Requirement ▸
Please return the full listing below without altering anything.

Data segment ▸
════════

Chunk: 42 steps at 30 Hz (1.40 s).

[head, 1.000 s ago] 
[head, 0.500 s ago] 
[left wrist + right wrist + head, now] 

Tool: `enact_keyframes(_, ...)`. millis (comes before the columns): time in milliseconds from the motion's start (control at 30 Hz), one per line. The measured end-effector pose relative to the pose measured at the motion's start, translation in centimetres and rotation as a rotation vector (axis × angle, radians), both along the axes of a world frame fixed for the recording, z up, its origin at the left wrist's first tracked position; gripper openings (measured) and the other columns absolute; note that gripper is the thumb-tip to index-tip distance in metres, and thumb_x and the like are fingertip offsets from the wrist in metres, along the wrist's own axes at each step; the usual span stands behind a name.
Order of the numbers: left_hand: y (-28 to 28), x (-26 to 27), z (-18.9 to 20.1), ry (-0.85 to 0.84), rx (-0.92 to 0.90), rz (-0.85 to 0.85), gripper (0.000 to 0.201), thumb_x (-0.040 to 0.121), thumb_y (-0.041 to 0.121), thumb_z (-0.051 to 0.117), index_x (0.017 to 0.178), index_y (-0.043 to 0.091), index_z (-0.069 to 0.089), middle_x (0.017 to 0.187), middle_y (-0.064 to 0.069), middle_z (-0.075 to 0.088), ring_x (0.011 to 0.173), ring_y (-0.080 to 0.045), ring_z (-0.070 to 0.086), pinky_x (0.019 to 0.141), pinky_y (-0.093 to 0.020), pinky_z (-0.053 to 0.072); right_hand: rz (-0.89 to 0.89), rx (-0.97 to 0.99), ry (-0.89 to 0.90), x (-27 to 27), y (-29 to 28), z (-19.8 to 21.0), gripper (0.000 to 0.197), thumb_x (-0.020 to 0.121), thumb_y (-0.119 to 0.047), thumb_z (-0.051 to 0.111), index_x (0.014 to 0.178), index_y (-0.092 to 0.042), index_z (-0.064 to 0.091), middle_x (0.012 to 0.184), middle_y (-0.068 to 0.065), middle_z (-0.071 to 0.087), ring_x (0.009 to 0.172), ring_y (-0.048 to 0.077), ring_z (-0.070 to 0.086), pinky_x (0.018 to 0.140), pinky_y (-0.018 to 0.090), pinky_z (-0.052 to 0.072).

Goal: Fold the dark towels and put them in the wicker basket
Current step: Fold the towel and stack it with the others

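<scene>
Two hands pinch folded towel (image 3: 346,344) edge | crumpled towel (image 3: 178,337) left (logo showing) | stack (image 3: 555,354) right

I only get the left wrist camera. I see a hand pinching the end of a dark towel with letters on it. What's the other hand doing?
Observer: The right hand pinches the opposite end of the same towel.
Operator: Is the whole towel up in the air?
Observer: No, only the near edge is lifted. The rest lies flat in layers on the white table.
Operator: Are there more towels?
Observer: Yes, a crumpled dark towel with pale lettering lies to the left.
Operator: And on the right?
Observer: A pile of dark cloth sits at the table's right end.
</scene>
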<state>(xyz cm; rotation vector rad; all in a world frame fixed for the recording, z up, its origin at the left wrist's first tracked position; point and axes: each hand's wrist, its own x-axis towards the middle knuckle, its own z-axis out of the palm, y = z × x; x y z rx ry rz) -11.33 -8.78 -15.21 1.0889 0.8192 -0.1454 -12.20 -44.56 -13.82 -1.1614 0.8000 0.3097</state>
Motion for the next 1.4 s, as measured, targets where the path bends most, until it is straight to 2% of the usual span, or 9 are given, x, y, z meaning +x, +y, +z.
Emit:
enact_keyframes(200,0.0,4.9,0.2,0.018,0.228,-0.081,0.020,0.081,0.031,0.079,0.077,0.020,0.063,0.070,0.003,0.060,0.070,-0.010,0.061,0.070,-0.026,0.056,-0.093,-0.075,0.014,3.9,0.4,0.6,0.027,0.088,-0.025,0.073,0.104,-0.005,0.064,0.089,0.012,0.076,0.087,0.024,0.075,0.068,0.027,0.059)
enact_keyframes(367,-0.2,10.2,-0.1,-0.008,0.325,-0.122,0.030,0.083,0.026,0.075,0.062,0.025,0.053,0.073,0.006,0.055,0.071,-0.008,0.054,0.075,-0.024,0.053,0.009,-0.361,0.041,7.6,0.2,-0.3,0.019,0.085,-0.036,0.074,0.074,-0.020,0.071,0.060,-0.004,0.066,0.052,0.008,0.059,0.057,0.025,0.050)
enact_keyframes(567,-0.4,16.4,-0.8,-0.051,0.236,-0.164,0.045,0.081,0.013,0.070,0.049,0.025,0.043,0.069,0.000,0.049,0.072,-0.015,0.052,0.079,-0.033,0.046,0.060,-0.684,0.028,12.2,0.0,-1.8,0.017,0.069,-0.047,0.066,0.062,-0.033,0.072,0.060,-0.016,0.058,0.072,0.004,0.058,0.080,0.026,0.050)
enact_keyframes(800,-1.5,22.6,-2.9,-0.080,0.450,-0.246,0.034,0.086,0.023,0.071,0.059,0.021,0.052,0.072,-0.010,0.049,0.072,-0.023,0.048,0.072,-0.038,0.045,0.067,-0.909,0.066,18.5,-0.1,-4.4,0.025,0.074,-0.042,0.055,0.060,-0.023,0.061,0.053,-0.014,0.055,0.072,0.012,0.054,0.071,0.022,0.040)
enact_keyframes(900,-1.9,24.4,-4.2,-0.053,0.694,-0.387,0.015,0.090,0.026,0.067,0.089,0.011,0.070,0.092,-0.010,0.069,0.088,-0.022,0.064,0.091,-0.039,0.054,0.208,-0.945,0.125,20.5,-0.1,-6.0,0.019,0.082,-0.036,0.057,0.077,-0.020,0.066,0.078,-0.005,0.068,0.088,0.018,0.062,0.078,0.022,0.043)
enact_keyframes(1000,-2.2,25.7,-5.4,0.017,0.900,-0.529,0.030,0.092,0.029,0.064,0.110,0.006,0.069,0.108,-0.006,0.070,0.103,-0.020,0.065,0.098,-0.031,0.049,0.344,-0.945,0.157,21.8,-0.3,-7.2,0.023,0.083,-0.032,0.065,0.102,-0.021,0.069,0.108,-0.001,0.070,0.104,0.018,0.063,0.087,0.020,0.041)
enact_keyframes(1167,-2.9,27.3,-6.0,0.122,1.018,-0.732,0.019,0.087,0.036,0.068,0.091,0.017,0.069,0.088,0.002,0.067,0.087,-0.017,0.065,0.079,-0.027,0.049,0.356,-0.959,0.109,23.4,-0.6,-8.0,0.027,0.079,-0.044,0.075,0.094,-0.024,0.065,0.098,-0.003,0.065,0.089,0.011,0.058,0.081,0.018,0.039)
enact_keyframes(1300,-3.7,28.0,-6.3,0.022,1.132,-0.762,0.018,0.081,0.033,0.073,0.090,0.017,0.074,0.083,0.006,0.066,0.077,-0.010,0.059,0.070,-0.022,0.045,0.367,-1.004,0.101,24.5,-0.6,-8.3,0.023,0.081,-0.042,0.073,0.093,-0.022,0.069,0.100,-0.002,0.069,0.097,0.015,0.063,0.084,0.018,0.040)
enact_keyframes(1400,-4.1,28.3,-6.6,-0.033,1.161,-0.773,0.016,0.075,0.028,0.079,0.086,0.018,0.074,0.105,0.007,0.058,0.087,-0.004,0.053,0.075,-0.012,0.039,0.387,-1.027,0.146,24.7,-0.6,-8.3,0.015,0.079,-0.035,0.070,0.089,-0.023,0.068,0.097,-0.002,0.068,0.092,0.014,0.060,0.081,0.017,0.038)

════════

Task answer ▸
Chunk: 42 steps at 30 Hz (1.40 s).

[head, 1.000 s ago] 
[head, 0.500 s ago] 
[left wrist + right wrist + head, now] 

Tool: `enact_keyframes(_, ...)`. millis (comes before the columns): time in milliseconds from the motion's start (control at 30 Hz), one per line. The measured end-effector pose relative to the pose measured at the motion's start, translation in centimetres and rotation as a rotation vector (axis × angle, radians), both along the axes of a world frame fixed for the recording, z up, its origin at the left wrist's first tracked position; gripper openings (measured) and the other columns absolute; note that gripper is the thumb-tip to index-tip distance in metres, and thumb_x and the like are fingertip offsets from the wrist in metres, along the wrist's own axes at each step; the usual span stands behind a name.
Order of the numbers: left_hand: y (-28 to 28), x (-26 to 27), z (-18.9 to 20.1), ry (-0.85 to 0.84), rx (-0.92 to 0.90), rz (-0.85 to 0.85), gripper (0.000 to 0.201), thumb_x (-0.040 to 0.121), thumb_y (-0.041 to 0.121), thumb_z (-0.051 to 0.117), index_x (0.017 to 0.178), index_y (-0.043 to 0.091), index_z (-0.069 to 0.089), middle_x (0.017 to 0.187), middle_y (-0.064 to 0.069), middle_z (-0.075 to 0.088), ring_x (0.011 to 0.173), ring_y (-0.080 to 0.045), ring_z (-0.070 to 0.086), pinky_x (0.019 to 0.141), pinky_y (-0.093 to 0.020), pinky_z (-0.053 to 0.072); right_hand: rz (-0.89 to 0.89), rx (-0.97 to 0.99), ry (-0.89 to 0.90), x (-27 to 27), y (-29 to 28), z (-19.8 to 21.0), gripper (0.000 to 0.197), thumb_x (-0.020 to 0.121), thumb_y (-0.119 to 0.047), thumb_z (-0.051 to 0.111), index_x (0.014 to 0.178), index_y (-0.092 to 0.042), index_z (-0.064 to 0.091), middle_x (0.012 to 0.184), middle_y (-0.068 to 0.065), middle_z (-0.071 to 0.087), ring_x (0.009 to 0.172), ring_y (-0.048 to 0.077), ring_z (-0.070 to 0.086), pinky_x (0.018 to 0.140), pinky_y (-0.018 to 0.090), pinky_z (-0.052 to 0.072).

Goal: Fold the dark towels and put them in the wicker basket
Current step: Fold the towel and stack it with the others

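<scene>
Two hands pinch folded towel (image 3: 346,344) edge | crumpled towel (image 3: 178,337) left (logo showing) | stack (image 3: 555,354) right

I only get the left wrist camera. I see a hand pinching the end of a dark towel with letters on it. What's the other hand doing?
Observer: The right hand pinches the opposite end of the same towel.
Operator: Is the whole towel up in the air?
Observer: No, only the near edge is lifted. The rest lies flat in layers on the white table.
Operator: Are there more towels?
Observer: Yes, a crumpled dark towel with pale lettering lies to the left.
Operator: And on the right?
Observer: A pile of dark cloth sits at the table's right end.
</scene>
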<state>(xyz cm; rotation vector rad; all in a world frame fixed for the recording, z up, its origin at the left wrist's first tracked position; point and axes: each hand's wrist, its own x-axis towards the middle knuckle, its own z-axis out of the palm, y = z × x; x y z rx ry rz) -11.33 -8.78 -15.21 1.0889 0.8192 -0.1454 -12.20 -44.56 -13.82 -1.1614 0.8000 0.3097</state>
Motion for the next 1.4 s, as measured, targets where the path bends most, until it is straight to 2% of the usual span, or 9 are given, x, y, z meaning +x, +y, +z.
Emit:
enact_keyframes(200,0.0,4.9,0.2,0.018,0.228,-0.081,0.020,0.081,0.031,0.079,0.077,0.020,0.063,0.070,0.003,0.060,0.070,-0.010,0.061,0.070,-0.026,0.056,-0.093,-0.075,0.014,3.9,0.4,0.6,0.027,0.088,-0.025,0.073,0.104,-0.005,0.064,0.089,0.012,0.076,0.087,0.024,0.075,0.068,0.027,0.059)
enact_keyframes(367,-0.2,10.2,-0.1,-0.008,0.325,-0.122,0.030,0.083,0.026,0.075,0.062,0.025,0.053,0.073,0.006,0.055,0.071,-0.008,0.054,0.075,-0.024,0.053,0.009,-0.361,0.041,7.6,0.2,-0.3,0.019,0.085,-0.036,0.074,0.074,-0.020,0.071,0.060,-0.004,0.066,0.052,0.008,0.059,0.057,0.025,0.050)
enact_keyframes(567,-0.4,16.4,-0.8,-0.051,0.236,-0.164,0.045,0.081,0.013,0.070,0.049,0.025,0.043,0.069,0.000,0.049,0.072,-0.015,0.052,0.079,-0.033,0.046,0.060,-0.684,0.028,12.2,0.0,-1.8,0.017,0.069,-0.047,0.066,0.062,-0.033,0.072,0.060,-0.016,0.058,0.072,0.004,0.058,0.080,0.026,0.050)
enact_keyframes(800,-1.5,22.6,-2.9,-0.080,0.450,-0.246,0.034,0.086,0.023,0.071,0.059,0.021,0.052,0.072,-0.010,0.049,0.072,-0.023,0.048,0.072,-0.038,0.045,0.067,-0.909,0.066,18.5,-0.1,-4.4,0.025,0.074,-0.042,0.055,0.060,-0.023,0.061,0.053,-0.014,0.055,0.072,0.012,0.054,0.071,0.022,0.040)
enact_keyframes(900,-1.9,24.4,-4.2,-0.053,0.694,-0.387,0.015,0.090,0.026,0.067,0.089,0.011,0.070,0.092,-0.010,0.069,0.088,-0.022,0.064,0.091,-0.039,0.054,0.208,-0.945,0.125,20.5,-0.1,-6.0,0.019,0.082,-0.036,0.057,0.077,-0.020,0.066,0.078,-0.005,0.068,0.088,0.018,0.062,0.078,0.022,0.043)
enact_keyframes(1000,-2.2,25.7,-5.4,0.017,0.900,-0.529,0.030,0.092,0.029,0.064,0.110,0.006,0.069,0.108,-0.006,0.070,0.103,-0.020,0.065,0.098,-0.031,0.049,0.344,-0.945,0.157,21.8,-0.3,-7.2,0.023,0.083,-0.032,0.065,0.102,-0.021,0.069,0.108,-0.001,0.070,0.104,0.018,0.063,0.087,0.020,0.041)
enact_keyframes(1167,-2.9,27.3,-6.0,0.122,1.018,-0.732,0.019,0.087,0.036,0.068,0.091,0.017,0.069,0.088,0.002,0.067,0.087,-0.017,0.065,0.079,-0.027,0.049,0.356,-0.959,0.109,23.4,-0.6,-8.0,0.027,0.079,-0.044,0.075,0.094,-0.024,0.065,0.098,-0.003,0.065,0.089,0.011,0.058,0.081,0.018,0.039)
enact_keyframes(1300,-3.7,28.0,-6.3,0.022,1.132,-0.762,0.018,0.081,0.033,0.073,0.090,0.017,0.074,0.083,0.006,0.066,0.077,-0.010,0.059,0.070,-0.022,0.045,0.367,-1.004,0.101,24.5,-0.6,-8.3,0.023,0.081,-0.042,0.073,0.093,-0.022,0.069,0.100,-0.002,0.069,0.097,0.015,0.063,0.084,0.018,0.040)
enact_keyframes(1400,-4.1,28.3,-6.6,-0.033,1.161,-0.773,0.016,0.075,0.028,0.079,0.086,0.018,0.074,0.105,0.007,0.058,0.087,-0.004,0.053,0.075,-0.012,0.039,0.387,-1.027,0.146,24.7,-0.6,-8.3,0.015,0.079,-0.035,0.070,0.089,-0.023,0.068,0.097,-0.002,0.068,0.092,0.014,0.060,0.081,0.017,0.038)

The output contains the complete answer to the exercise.